Take advantage of inexpensive professional meetings
One great way to provide educational opportunities to your staff without spending a lot of money is to send staff to monthly professional meetings, local seminars and meetings offered by local universities. For example, AORN holds monthly meetings in most areas of the country that offer one contact hour each for assorted topics related to perioperative services. ASPAN and surgical tech associations do the same.

These organizations also sponsor inexpensive regional seminars, usually held on Saturdays (or Friday evening and Saturday), which offer up to eight contact hours. Seminar registration rates are often less than $100 and you may even be able to get in on hotel discounts. For example, we paid less than $200 per nurse ($85 to $95 for registration and $84 per night at the hotel) for a recent nursing seminar held in Asheville, N.C.

Meetings offered by local universities are an even bigger bargain. For example, Clemson University offers an ambulatory surgery meeting every May. Not only is the registration less than $100, but my staff can drive home after the meeting, so hotel rates are a non-issue.

Browse online and examine journals
Another budget-conscious way to provide staff education is to explore the array of online courses for CEUs available through professional organizations such as AORN, certification boards and even through some vendor Web sites. You can also obtain CD-ROMs for credit distributed by exhibitors at national meetings. Similarly, professional journals and magazines often have materials approved for continuing education credits. Lastly, be on the lookout for educational phone and/or Web conferences sponsored by organizations such as AAASC and FASA.

Seek help from sales reps
Most major vendors and medical device manufacturers have clinical educators on staff that do nothing but travel to facilities to train end-users on site in the use of their products. Contact your local reps to inquire about the availability and cost of these services; often, you can negotiate to get educational services folded in to your purchase agreement. This is a great way to conveniently obtain CEUs for all of your staff.
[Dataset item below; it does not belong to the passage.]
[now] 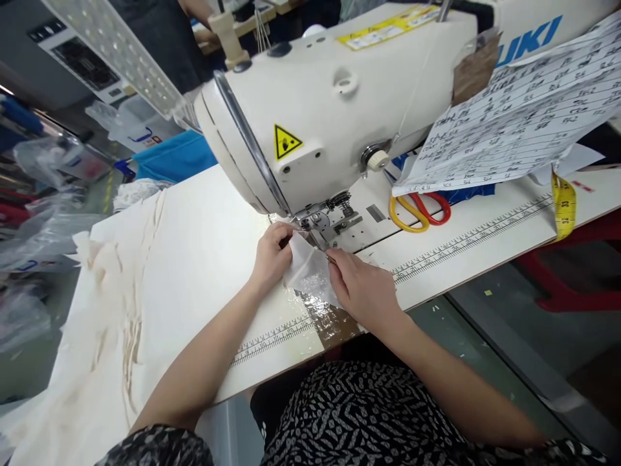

Save your dollars for national meetings
National and accreditation meetings are an expensive proposition between registration, travel and lodging costs, but you gain a lot for the investment. There is truly something for everyone at the big meetings - from practice management seminars for administrators to materials management to accreditation preparation - and there are continuing-education opportunities galore for your staff.

Getting funding for these meetings is not always an easy sell to facility owners, although it tends to be easier to accomplish in the ASC environment than in the hospital (less bureaucracy, more access to money and to owners). When you approach the owners, stress these long-lasting benefits rather than the costs:

  • attendees come back excited about what they do, eager to implement their new learning into their practice; and
  • paying an employee's way fosters staff loyalty to the center.

Don't neglect your own education
If you encourage your staff to give up their nights and weekends to go to meetings and seminars, you'd better go to your fair share, too. You may occasionally want to step aside if only one person can go to an expenses-paid, out-of-town meeting and you stand in the way of a deserving employee who usually must pay her own way or stick to the local meetings and freebies.